The F-150 with EcoBoost has been winning over skeptics since it was introduced last year, but there are still some consumers who don’t believe that a V6 engine can deliver the capability and durability of a V8, says Bryja.
“We’re showing them engine parts that have been tested over hundreds of thousands of miles and still perform like new and still look so good that you can’t believe they’ve been through what they’ve been through,” he said.
“At the same time the engine is providing an incredible amount of capability and you’re getting great fuel economy. So it’s a clever way of getting to the people who are still skeptical and saying Ford has this unique offering.”
The big showcase on safety technology is a Ford Explorer that has been cut in half.
“We can’t really get to a lot of the parts in the vehicle as they relate to crash avoidance and survival because they are highly reliant on computers and sensors and technology,” explained Bryja. “So we decided we had to cut a vehicle in half so that we could show under the skin where these components are located and explain what they do.”
Another area of the Ford stand displays vehicles that are class leaders in safety along with films of real people who have experienced Ford’s Driving Skills for Life (DSFL) program.
“It’s an incredible thing to watch,” said Bryja. “Most of these are young people who thought they were really good drivers. They attended DSFL and their eyes were opened and all they wanted to do was tell their friends that they really needed to be more thoughtful about their driving habits and what they were doing behind the wheel.”
The Ford stand also features little toy car model pieces that visitors can put together and take apart.
“Each piece has a safe driving message – like don’t text when you drive – and as simple as it sounds it helps to drive home these important messages and reminders,” said Bryja.
Ford also has a glass showcase at NAIAS filled with safety awards Ford has earned.
“When you look across the Ford lineup, you recognize that Ford is really an incredible leader in safety,” said Bryja. “More and more, people are putting safety on their list when they get serious about buying a vehicle.”

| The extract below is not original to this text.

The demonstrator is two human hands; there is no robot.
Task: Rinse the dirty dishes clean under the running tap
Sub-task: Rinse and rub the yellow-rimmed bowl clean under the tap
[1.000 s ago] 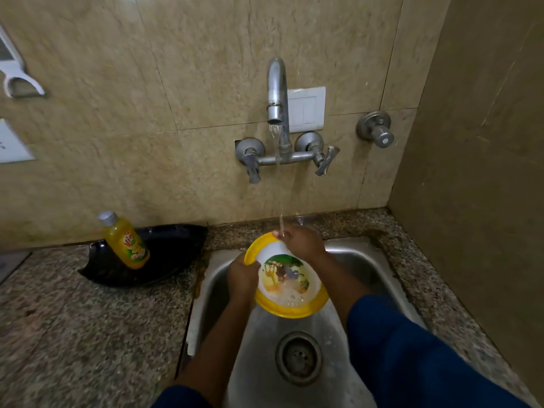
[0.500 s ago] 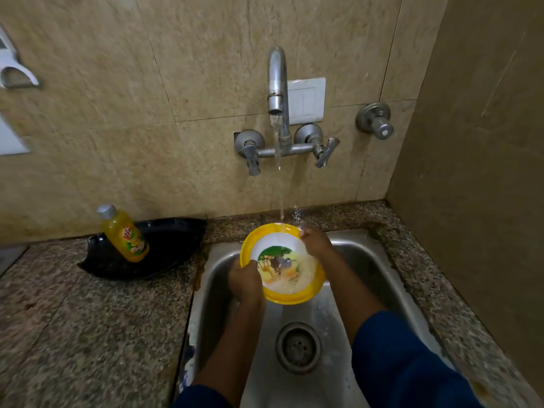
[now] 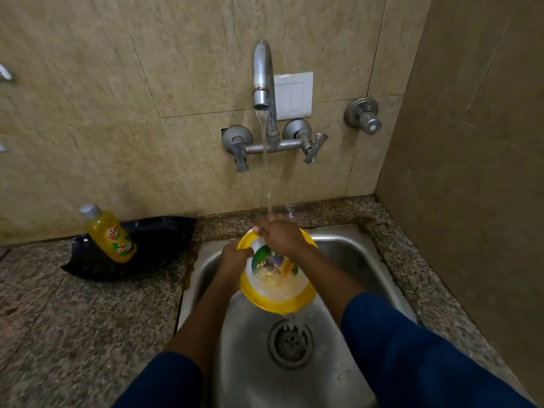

“Smart is where we’ve put most of our marbles this year because it was time,” said Bryja. “As we expand MyFord Touch, our infotainment services and some of the higher tech features like Active Park Assist to a broader lineup it’s important to start communicating to people that Ford has all these feature advantages versus the competition.”
A portion of the Ford stand tells the Smart technology story through five categories – such as SYNC and Entertainment – that visitors can explore by engaging with Ford specialists and experiencing the various technologies in actual Ford cars.

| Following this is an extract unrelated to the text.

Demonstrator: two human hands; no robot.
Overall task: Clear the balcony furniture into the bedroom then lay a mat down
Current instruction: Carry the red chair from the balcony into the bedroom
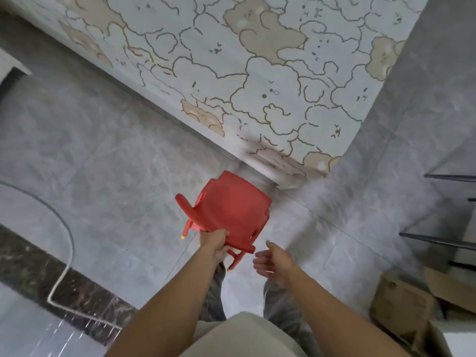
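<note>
As seen from the head camera looking down, a small red chair hangs tilted above the grey tiled floor, carried by the left hand, whose fingers curl round the chair's near edge beside one leg. Two legs with yellowish tips point down and toward the person. The broad red surface facing the camera may be the seat or the backrest; motion blur leaves this uncertain. The right hand is just beside the chair's near right corner but apart from it, fingers spread and relaxed, holding nothing. Beyond the chair lies the corner of a bed covered in a pale sheet printed with outlined bears, some of them tan. At lower left a dark marbled threshold crosses the floor, with a white cable curving over it. At right stand the dark bars of a shelf, and below them a worn cardboard box with an open flap. Grey trouser legs show beneath the forearms.
</note>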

One of the highlights of the Ford stand is the Living Connected Experience, which gives NAIAS visitors a look at what may be in store for new vehicle technologies. Groups of 12 visitors are guided through five stations that explain how Ford technology is addressing future trends. Then they board a 20-foot-tall elevator that takes them into “the Cloud,” where they will see a 360-degree film showcasing the future of in-vehicle technology from Ford.
“The Living Connected Experience is designed to communicate that we’re very optimistic at Ford about the future,” said Bryja. “I think everybody knows that Ford is on the leading edge of the integration of technology in vehicles and we intend to stay there even if it means we have to take some risks or change a few things as we go. That’s the price of being the leader.”